To keep me out of my father’s way. It races through my blood, feeling again the soft dusk falling in The Moonlight and Martineau speaking low:
they were afraid
.

They still are.

Celesta begins to fuss with the glasses, moving Rose aside and rinsing them one by one. She places them on the drainer.

Where’s that Louis? she says in an embarrassed voice, He’s a bugger, he is!

Jumbo reaches into his pocket and pulls out his fob-watch, as if looking at it will make his brother come faster. His round eyes blink slowly at the time.

Nearly half-past four, he says, sounding surprised. Celesta takes this as her cue,

We’ll have one drink and then we’ll be off, she warns, Louis or no Louis.

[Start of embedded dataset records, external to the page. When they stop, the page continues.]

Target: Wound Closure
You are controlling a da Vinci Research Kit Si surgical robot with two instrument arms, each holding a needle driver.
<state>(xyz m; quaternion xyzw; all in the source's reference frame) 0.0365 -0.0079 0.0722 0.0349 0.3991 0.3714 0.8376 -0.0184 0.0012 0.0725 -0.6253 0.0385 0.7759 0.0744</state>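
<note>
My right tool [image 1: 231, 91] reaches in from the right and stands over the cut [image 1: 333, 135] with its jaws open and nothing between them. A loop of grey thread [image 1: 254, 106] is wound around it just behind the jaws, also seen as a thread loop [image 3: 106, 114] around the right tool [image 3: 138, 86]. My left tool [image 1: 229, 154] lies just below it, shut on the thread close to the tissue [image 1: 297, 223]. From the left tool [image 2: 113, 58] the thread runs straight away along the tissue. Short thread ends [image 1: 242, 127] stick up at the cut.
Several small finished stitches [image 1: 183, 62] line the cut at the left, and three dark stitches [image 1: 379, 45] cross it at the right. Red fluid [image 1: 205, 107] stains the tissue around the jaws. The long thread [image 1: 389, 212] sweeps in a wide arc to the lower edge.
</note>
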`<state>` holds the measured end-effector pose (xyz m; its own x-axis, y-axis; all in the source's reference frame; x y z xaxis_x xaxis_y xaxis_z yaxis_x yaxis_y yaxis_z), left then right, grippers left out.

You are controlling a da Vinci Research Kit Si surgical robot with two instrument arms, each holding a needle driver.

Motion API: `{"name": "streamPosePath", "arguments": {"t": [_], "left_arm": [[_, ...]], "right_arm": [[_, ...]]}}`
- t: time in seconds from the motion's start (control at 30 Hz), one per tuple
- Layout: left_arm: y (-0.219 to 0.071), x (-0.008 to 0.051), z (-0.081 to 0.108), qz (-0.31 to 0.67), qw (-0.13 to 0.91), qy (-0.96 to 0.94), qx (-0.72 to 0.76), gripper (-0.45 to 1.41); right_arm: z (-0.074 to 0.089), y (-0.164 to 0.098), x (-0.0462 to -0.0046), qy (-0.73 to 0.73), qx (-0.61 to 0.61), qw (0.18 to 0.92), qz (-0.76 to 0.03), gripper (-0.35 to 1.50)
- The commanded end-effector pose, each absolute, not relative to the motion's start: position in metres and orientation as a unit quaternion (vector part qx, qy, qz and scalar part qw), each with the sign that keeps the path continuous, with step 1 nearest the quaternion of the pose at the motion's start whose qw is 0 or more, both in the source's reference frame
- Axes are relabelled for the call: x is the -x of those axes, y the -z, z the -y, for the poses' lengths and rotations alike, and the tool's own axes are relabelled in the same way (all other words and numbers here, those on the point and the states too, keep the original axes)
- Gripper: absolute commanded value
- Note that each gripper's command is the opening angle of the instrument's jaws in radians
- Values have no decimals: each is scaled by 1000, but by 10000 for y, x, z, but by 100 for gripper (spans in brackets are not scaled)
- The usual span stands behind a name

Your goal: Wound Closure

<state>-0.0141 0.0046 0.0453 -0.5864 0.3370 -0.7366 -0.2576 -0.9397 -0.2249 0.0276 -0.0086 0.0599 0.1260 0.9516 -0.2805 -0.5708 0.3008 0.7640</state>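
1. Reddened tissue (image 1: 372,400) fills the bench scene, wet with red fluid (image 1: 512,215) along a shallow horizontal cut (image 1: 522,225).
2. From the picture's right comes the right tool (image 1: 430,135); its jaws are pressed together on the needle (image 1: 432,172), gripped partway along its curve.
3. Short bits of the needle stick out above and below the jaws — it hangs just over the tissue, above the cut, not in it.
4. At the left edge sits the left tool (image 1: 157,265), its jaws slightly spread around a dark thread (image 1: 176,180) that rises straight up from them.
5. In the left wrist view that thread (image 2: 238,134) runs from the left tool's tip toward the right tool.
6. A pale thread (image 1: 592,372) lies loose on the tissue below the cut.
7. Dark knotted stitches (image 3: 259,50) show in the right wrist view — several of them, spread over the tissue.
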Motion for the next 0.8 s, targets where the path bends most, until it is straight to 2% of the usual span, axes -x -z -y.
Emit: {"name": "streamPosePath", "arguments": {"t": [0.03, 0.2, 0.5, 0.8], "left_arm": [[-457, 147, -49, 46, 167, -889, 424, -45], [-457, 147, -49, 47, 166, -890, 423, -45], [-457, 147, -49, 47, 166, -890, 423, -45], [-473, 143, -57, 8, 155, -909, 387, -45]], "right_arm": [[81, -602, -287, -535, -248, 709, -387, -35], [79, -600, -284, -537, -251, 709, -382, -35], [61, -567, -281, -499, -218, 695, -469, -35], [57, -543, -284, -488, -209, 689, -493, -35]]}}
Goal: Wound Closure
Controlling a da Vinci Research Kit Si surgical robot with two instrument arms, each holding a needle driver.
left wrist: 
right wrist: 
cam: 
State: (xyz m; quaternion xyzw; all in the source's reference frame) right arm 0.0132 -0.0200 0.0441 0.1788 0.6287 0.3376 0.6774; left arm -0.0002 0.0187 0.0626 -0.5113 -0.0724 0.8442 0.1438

No one argues. Rose reaches over behind Jumbo and pulls the tea-towel free. She twists it inside the glass until it squeals with pain, and, mocking Celesta, holds it up to the
light.

Clean enough for you?

We raise our glasses. Celesta’s lips are already pursed at the rim when I offer a toast. A last try.

To us, I say, To
all
of us – wherever we are.

It doesn’t matter who they think I mean: Fran, or Marina, our father, Salvatore, even Joe Medora. I’m including them all. I’m including me. I’m looking
at my sisters, caught in the kitchen with their glasses raised and ready to drink. They’re all so still, they could be a snapshot from a family album. I could fetch that pen from the Toby Jug
and write the names in the space above their heads. I’m unlocking a door which would let us all pass through. They will surely let me do this. But Celesta won’t: she closes it
again.

To
Mam
, she says firmly.

Aye, laughs Rose with relief, At least we know where
she
is. Thank God.

~  ~  ~

Drinking in the afternoon has never suited me. Perhaps it’s that. Or maybe it’s the thought of Salvatore, sinking in the thick mud of the bay. It’s defiling,
being dragged into the light. The twisting action of Rose’s hand as it turned inside the glass, the tea-towel squeaking round and round and the kitchen bulb shining through it, the closed-in
streets, the gulls rising and falling in the distance; something being unearthed.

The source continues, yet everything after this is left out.